The likelihood of a chain reaction of one tank car after another breaching and catching fire is great, and would require the cars to be relatively close to each other, she said.
“However, even when a train derails and several cars end up piled up together, it’s never all 110 cars in the heap,” she said. “It would be statistically impossible for all 110 cars to end up in a single heap and explode simultaneously or for all 110 cars to catch fire in succession due to a cascading BLEVE.”
How do the rail tankers perform?
The rail tankers permitted to transport LNG would feature thicker outer shells and would need to be manufactured from scratch. But the existing models upon which those tankers are based have not been immune to trouble.
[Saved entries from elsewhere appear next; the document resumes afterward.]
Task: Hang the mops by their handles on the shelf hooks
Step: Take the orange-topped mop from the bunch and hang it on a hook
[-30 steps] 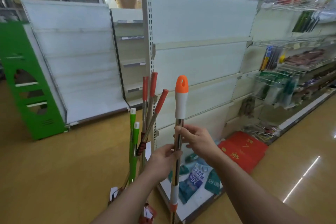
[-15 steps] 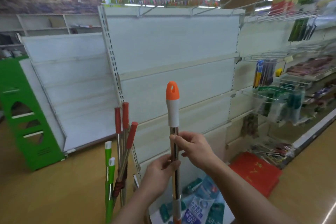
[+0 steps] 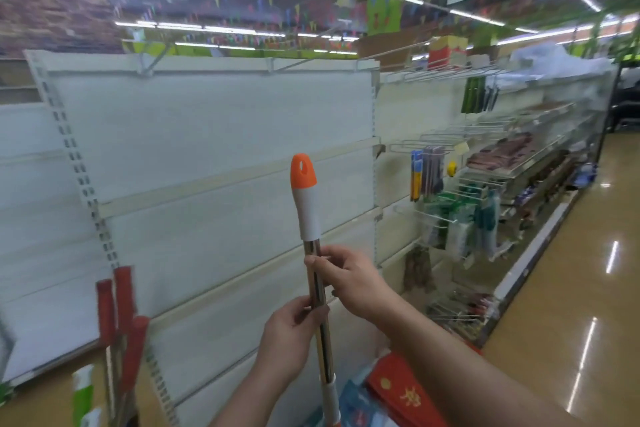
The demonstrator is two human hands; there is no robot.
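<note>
I hold a mop handle (image 3: 306, 204) upright in front of a white shelf panel (image 3: 214, 121). Its tip is orange with a hanging hole, then a white sleeve, then a shiny metal tube. My right hand (image 3: 349, 279) grips the tube just under the white sleeve. My left hand (image 3: 292, 333) grips it lower down. The mop's head is below the frame. Hook brackets (image 3: 273, 64) stick out along the top rail of the panel, well above the orange tip.
Several red-handled mops (image 3: 119, 308) and green-handled ones (image 3: 83, 392) lean against the slotted upright (image 3: 74, 163) at lower left. Stocked wire shelves (image 3: 502, 163) run along the right. A red box (image 3: 405, 392) lies on the base shelf below my arms.
The view has tilted up, so the panel's top rail and the ceiling now show. The mop handle has risen with both hands still on the tube. The leaning mops sit lower in view.
</note>
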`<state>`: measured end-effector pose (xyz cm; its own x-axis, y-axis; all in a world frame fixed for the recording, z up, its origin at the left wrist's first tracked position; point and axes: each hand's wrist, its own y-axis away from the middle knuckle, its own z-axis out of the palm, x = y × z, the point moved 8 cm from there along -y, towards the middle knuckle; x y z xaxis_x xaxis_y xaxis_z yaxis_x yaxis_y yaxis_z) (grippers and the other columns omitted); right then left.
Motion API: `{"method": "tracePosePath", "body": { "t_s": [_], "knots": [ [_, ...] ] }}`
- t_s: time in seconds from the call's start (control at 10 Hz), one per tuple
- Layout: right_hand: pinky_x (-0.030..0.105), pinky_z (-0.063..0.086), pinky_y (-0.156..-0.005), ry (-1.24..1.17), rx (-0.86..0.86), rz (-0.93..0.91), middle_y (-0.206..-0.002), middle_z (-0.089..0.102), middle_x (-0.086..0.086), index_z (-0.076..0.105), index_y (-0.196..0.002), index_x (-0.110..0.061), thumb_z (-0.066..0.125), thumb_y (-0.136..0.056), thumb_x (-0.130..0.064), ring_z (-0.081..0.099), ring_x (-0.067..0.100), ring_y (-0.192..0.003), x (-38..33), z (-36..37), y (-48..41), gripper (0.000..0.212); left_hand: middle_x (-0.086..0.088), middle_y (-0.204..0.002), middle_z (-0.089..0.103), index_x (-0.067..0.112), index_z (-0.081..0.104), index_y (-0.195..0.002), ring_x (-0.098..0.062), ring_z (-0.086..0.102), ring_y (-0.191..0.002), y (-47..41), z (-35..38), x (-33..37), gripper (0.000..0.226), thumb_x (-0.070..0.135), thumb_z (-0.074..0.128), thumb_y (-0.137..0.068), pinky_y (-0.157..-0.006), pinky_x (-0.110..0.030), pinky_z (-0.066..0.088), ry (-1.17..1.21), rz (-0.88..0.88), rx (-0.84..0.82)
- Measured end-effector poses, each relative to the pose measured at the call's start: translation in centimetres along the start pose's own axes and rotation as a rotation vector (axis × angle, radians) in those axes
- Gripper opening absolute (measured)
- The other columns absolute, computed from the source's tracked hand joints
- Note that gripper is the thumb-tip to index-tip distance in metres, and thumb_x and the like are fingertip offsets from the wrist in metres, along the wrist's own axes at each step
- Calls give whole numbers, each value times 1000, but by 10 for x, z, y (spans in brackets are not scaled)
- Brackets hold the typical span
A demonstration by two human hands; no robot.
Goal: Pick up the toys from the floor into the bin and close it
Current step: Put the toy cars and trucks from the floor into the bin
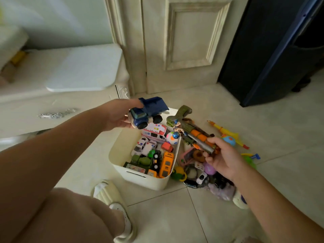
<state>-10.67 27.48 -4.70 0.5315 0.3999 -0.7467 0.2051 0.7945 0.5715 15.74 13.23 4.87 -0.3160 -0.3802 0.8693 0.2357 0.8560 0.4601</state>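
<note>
Left hand (117,116) grips the blue dump truck (149,112) over the bin's (119,151) far rim, cab toward 7 o'clock; right hand (222,158) clasps a long green-and-orange toy (194,134), axis 10-to-4 o'clock; loose toys (198,171) lie on the floor at the bin's 3 o'clock.

A cream panelled door (191,35) stands at the back, its frame just beside the carved corner of a white cabinet (35,102) on the left. A sparkly handle (56,114) sits on the cabinet's front. A tall dark blue unit (273,50) stands right of the door. Lower down, a cream slipper (107,192) is worn over a white sock (122,218)
</note>
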Motion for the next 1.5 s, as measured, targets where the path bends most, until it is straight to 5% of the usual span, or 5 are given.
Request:
{"method": "tracePosePath", "body": {
  "t_s": [0.4, 0.8, 1.1, 1.3, 1.5],
  "knots": [
    [18, 38, -37, 779, -79, 306, -81, 66, 16, 63, -105, -4, 62, -86, -23, 51, 13, -49, 68, 134, -148, 27, -12, -102, 65, 15, 59, -111, -24, 65, -87, -76, -69, -67, 26, 29, 56, -90, -74, -31, 55, 286, -51, 68],
    [9, 17, -30, 1279, -298, 609, -53, 53, 6, 65, -73, -3, 58, -87, -27, 29, 6, -30, 27, 176, -233, 28, -11, -100, 64, 19, 60, -109, -23, 65, -86, -120, -51, -112, 22, 29, 50, -93, -79, -36, 53, 450, -35, -20],
    [40, 56, -82, 794, -244, 153, -101, 67, 15, 59, -101, -10, 46, -99, -13, 66, 30, -92, 83, 214, -276, 13, -15, -103, 64, 15, 60, -113, -25, 64, -87, -143, -45, -113, 27, 27, 46, -94, -73, -32, 57, 623, 46, -25],
    [46, 58, -83, 579, -111, 325, -117, 65, 24, 56, -124, -3, 52, -94, -8, 66, 39, -104, 149, 187, -257, 31, -15, -112, 68, 12, 58, -122, -28, 68, -94, -158, -25, -132, 34, 29, 50, -94, -79, -35, 56, 565, -3, -15],
    [53, 48, -97, 77, -146, 384, -130, 60, 19, 55, -133, -18, 41, -94, -58, 59, 40, -118, 125, 153, -264, 58, -17, -111, 69, 13, 56, -121, -31, 70, -98, -154, 2, -165, 30, 26, 54, -95, -85, -40, 57, 553, -176, 12]
  ]
}}
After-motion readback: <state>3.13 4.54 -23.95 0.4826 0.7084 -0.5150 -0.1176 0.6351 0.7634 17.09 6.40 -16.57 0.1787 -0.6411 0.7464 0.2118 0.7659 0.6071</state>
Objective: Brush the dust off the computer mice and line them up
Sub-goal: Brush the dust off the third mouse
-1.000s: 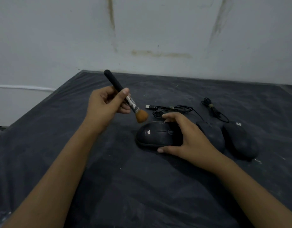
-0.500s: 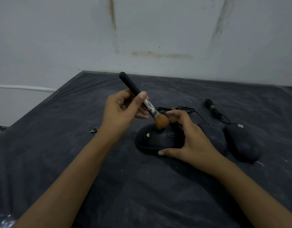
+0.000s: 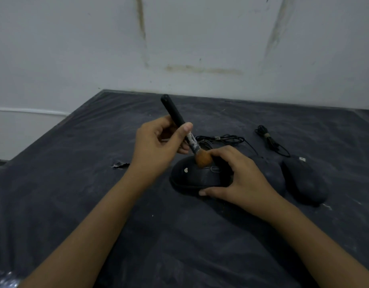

From 1980 to 2017, there were 14 cases of DOT-113 tank cars being damaged. In two of those cases, the outer jacket and inner tank were breached – the most serious kind of damage.
There were four additional instances in which tankers lost their cargo because of damage or failures related to valves or fittings, federal records show.
In May 2011 in Moran, Kan., three tankers with ethylene were breached in a derailment and caught fire.
More than 50 people had to be evacuated and the fire – “a large orange glow” in the sky that could be seen from at least 10 miles away, according to federal records – burned through the night.
The fire consumed the contents of one tanker and two other tankers were breached with explosives to expedite the consumption of their contents. Adjusted for inflation, the derailment did more than $2 million in damage.
The other serious derailment happened in October 2014 in Mer Rouge, La., after a train struck a tractor-trailer that was stuck on the tracks. A DOT-113 tanker and a tank car similar in design filled with refrigerated liquid argon were breached. About 50 homes and businesses had to be evacuated.
No injuries or fatalities were reported in either derailment but DeFazio and Malinowski noted that federal regulators acknowledged there is little emergency responders can do if a cryogenic liquid rail tanker is breached.
“Response and mitigation techniques beyond evacuation for breaches in cryogenic tank cars do not exist or are impractical during a derailment scenario,” a draft environmental statement for the special rail permit said.
Other derailments generally do not result in a loss of the entire cargo compared to breaches of cryogenic tankers.
The average quantity spilled per derailment involving cryogenic liquids carried in DOT-113 tankers was 45,769 gallons, or about 10 times greater than the average quantity spilled for all rail incidents involving hazardous materials from 2005 to 2017.